People who have paid thousands of pounds to the traffickers and then announce themselves as refugees. Again we live in a democracy and IMO the majority do not want their hard earned tax used to put these people in 4 star hotels. Perhaps we should have an opt in system. If you want to house these people in luxury, give them access to the NHS, provide translators at every government department, pay benefits and then repeat when their families join them, opt in, double your tax (if you pay any)  and pay for it.

I’ve no problem with people who aren’t genuine refugees being sent away. But the point I was trying to make is that genuine refugees, and specifically genuine victims of modern slavery, will be sent packing without having any opportunity to make their case. We’ll be refusing genuine victims of slavery any protection. Is that right?

”These people” aren’t housed in luxury, and the reason we run up such massive bills is that the Home Office chooses (some would argue deliberately) to not assess their applications properly and promptly. And to keep them in abeyance for months or even years.

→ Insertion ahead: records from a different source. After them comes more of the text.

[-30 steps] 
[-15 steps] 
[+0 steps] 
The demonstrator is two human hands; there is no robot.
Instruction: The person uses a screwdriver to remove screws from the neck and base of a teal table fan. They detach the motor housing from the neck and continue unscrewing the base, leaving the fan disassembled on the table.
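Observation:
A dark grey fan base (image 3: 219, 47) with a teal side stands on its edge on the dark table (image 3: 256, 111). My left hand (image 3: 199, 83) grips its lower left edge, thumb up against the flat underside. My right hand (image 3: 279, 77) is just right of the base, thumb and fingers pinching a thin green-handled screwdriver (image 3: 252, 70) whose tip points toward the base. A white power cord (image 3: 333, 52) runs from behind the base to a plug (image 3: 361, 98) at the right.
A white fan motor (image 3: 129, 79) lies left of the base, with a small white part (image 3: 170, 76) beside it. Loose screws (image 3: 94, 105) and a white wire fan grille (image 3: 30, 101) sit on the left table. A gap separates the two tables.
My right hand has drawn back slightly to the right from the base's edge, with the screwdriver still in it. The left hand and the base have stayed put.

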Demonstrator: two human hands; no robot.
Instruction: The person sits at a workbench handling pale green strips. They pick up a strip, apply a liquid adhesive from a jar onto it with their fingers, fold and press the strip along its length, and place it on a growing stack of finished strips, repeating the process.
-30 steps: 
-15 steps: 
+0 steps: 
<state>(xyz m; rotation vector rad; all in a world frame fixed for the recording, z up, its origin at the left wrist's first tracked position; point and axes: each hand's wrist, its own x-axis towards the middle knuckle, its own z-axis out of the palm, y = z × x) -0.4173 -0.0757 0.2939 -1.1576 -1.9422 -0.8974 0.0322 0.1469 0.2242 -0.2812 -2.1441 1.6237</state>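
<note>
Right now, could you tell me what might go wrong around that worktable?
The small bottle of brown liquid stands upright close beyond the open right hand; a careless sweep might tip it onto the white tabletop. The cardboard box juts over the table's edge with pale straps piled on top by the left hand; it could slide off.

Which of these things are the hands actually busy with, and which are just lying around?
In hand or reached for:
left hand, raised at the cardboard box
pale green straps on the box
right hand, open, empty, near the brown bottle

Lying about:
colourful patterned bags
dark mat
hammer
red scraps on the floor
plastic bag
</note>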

Those costs are on our government, not asylum seekers.

Once they’ve been assessed and are genuine then would I be prepared to have my tax bill adjusted to pay for them? Very definitely. There are various ways of calculating the net cost to the country so different studies come up with different conclusions. Some calculate a net benefit to the economy - so I’d be quids in there, my taxes would go down. But even the ones that calculate a net cost suggest a very small one - one that would work out to no more than a few ££s on my bill. 

Plus, at the end of the day, they’ll be the people providing my health and social care when I need it and they’ll be the people paying the taxes to pay for it.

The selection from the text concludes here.